Homan argued that jurisdictions that implement such policies see a surge in crime.

"In the last year, I've read all these stories of how the crime rate has exploded in Chicago, and the president's trying to help them. We're stepping up our game in Chicago. Is Chicago doing everything that it can to decrease the criminal activity up there? I say no," Homan said.

"I say no because if you're an illegal alien, and you get arrested in the United States for a crime, and you get booked in Cook County, Chicago, my officers aren't allowed in the jail. They don't accept our detainers. They don't share information with us," he continued.

The former Border Patrol agent also pointed to San Francisco and New York as cities that shouldn’t have implemented a sanctuary cities policy.

"San Francisco. How soon they forget," he said, a reference to the death of Kathryn Steinle, 32, who was murdered in 2015 by an immigrant in the country illegally.

Homan also argued that New York City, “the site of the most horrific terrorist event in this nation's history” doesn’t “accept our detainers.”

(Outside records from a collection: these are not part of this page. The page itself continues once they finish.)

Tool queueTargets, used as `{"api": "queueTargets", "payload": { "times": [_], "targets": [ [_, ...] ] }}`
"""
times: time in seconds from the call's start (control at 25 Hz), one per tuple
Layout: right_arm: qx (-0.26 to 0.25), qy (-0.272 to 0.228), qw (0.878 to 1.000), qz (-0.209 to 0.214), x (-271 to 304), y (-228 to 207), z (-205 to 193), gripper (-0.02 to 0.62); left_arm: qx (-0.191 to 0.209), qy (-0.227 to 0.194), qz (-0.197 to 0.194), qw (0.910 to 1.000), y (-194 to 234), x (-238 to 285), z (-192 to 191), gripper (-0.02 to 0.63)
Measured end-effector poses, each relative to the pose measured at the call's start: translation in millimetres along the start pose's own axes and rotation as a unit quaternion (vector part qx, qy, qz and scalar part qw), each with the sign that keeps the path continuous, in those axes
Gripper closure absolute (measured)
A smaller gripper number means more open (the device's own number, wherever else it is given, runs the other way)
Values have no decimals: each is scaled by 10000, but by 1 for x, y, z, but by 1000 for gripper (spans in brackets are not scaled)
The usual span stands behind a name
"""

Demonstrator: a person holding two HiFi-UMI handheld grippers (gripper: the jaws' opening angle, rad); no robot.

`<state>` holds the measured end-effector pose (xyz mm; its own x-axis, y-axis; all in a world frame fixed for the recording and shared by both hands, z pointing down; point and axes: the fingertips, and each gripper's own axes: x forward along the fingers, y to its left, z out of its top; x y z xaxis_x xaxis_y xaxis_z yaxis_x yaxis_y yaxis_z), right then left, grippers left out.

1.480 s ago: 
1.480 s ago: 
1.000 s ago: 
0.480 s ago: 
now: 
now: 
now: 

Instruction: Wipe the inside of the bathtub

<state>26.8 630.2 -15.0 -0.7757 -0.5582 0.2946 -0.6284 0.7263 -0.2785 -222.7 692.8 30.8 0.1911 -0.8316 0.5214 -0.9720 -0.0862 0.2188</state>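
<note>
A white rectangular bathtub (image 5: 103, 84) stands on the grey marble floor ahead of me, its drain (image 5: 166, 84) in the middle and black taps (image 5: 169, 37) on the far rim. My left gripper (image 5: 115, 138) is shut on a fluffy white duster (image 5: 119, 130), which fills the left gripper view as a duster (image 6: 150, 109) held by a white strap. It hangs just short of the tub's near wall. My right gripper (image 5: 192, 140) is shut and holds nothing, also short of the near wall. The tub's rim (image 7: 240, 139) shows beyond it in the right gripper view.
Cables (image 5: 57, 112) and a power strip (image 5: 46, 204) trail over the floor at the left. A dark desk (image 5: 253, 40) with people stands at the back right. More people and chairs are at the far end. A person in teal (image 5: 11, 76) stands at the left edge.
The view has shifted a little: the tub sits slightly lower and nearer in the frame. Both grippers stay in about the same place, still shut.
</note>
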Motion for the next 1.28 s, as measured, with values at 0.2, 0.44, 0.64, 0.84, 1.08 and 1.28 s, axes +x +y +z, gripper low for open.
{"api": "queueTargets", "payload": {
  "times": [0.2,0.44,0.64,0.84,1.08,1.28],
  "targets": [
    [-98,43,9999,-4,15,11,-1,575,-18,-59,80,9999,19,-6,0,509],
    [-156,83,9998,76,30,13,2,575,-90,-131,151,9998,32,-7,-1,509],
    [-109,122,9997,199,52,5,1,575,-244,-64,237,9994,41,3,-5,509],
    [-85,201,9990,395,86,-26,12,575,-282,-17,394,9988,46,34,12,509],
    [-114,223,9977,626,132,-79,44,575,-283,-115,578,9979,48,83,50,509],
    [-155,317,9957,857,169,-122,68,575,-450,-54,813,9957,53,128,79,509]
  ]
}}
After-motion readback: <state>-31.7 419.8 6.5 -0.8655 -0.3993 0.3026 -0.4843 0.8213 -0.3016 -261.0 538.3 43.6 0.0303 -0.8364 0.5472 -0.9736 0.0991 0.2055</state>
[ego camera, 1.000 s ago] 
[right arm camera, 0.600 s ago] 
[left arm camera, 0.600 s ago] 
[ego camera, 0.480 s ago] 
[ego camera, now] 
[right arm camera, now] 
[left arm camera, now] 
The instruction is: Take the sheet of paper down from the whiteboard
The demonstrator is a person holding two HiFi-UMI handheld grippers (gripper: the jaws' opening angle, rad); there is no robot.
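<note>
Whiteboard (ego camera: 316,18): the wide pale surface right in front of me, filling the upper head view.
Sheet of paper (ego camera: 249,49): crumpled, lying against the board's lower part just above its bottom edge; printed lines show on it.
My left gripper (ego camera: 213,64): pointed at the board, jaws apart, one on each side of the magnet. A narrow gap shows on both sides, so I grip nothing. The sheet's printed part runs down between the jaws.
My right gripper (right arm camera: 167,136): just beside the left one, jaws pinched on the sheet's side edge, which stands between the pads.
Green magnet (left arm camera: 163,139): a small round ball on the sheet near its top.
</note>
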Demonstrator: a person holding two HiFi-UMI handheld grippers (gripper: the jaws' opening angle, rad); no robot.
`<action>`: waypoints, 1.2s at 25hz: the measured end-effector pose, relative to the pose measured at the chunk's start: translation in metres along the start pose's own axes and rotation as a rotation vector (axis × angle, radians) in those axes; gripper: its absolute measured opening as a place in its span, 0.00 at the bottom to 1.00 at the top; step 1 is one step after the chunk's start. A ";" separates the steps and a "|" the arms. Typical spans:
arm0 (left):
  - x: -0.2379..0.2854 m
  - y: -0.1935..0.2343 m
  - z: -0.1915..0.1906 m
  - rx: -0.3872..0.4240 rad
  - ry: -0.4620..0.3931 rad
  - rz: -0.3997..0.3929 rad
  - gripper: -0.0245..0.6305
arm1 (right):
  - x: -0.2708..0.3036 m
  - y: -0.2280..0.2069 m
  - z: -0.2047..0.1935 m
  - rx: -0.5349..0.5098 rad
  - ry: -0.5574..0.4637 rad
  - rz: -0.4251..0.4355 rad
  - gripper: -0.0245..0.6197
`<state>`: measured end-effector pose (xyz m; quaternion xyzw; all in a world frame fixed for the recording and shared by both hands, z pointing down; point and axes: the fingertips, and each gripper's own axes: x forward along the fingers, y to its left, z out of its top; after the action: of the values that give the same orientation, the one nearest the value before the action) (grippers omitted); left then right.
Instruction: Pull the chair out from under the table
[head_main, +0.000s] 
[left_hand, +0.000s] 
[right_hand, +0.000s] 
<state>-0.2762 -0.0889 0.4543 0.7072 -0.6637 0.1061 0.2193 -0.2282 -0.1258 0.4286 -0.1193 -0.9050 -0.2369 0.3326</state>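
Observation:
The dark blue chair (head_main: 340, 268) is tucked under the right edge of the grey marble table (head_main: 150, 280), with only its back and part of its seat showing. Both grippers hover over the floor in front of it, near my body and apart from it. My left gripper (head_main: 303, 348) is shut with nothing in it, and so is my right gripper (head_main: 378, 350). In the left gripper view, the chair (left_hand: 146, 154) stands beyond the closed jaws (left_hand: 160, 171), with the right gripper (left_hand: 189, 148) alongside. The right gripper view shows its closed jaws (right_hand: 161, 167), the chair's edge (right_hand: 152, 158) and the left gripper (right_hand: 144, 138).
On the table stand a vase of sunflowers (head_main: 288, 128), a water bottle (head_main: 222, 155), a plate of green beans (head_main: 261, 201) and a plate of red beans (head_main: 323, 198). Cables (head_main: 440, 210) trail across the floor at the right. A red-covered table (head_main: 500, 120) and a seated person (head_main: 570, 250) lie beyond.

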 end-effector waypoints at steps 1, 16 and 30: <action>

"New York City, they're proud of being a sanctuary city," Homan said. "These jurisdictions, these cities, are choosing to shield people who violated the laws of this country that committed a crime against this country; they're going to shield them. So, what's next? Sanctuary cities for people who don't want to pay their taxes?"

Homan noted that his criticism was directed at politicians, not local law enforcement officers. He said that many police officers want to enforce immigration law.

"The street cops that I talk to want to help,” he said. “It's the politicians who want to make this a political game. It's not a political game. This is a matter of public safety and life and death we shouldn't be playing politics with this.”